The task: What lines in the material hold the string "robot"? Return every one of them.

Task input:
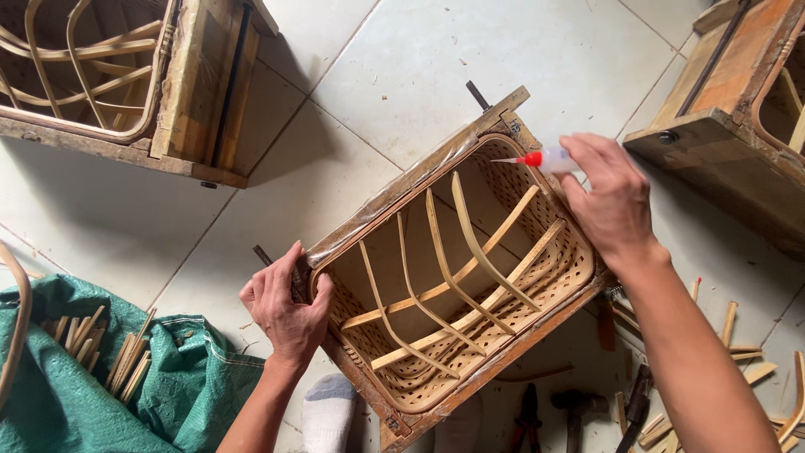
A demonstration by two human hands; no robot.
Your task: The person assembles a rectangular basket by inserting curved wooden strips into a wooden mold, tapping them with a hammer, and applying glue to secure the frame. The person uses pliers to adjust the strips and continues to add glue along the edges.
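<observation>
While the right hand point(616, 201) pinches a small glue bottle point(549, 159) between thumb and fingers, its red nozzle points left at the far rim of the basket point(470, 285), which sits inside a wooden mould point(419, 180) at the middle of the tiled floor point(402, 59). The left hand point(288, 304) is curled over the mould's near left corner, thumb hooked inside the rim, fingers pressed on the outer edge, steadying it.

Risks, as I judge them: the nozzle tip is thin and hovers just above the rim, so a squeeze too hard could run glue down the woven wall or onto the plastic film lining the mould, bonding basket to frame. If the left hand lets the mould shift, the tip could miss the joint. Glue could also reach the fingers holding the bottle so close to the nozzle.

Inside the basket are curved bamboo ribs point(457, 277) crossing lengthwise slats over an open weave. A second mould point(101, 75) at far left holds a similar set of ribs; a third point(738, 109) at far right is only partly in view. On the green sack point(176, 386) at near left lie short bamboo sticks point(101, 348). Pliers point(527, 415) and a hammer point(577, 407) lie on the floor near right, among offcuts
</observation>
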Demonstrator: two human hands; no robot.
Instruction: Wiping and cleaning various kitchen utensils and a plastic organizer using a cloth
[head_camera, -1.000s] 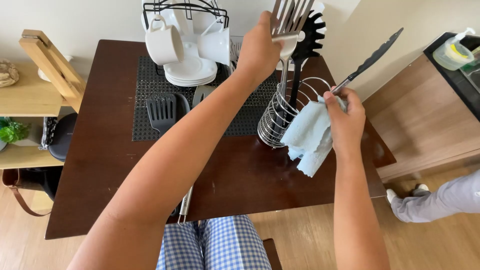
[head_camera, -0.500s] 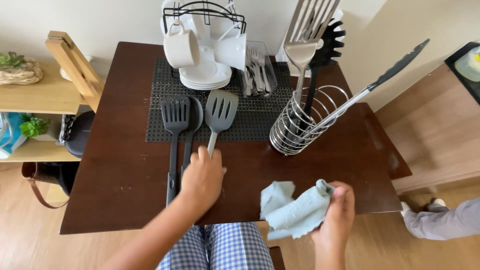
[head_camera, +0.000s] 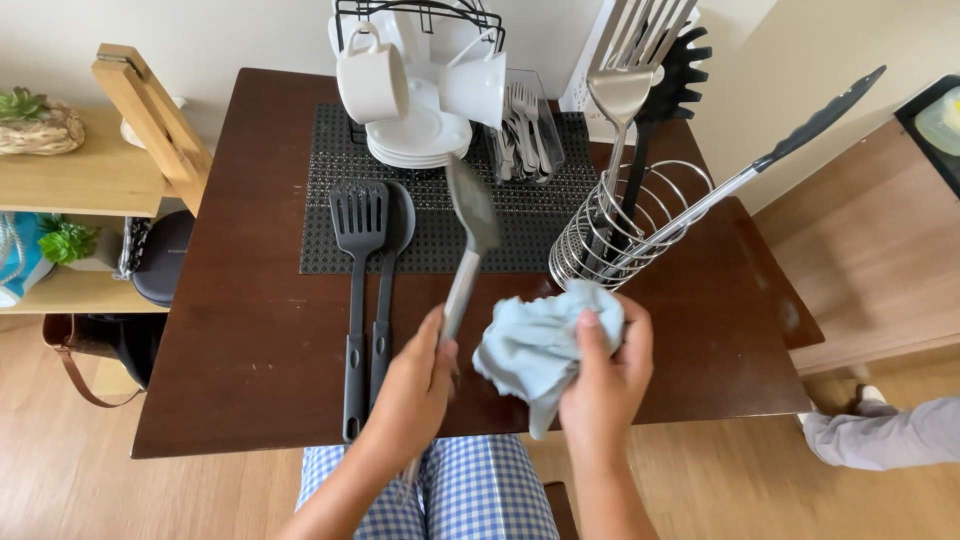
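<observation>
My left hand (head_camera: 415, 385) grips the handle of a grey slotted spatula (head_camera: 470, 225) and holds it lifted off the dark wooden table (head_camera: 250, 340), its head blurred above the black mat (head_camera: 330, 250). My right hand (head_camera: 605, 380) is closed on a light blue cloth (head_camera: 535, 345), right beside the spatula's handle. Two black utensils, a slotted turner (head_camera: 357, 225) and a spoon (head_camera: 395, 235), lie side by side on the table to the left of my left hand.
A wire utensil holder (head_camera: 625, 240) with a metal turner, black pasta server and long tongs (head_camera: 790, 145) stands at right. White cups and plates (head_camera: 415, 100) sit in a rack at the back beside a cutlery box (head_camera: 525, 130). A wooden shelf (head_camera: 90, 180) is left; another person's leg (head_camera: 890, 435) lies lower right.
My left hand has picked the grey spatula up off the mat and raised it. My right hand has moved the cloth up and left, next to the spatula's handle.
</observation>
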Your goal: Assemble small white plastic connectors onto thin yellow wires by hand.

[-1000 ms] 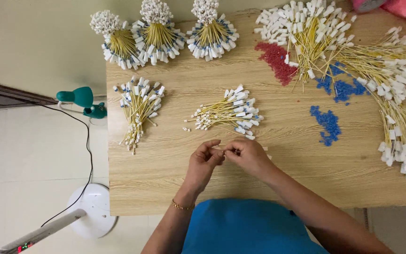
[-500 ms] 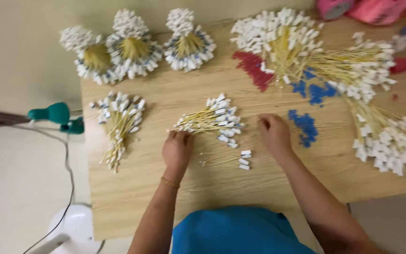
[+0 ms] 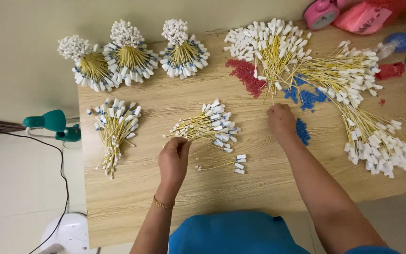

Reply to the exercise:
A demonstration by two human hands; no robot.
Demonstrator: two human hands; no robot.

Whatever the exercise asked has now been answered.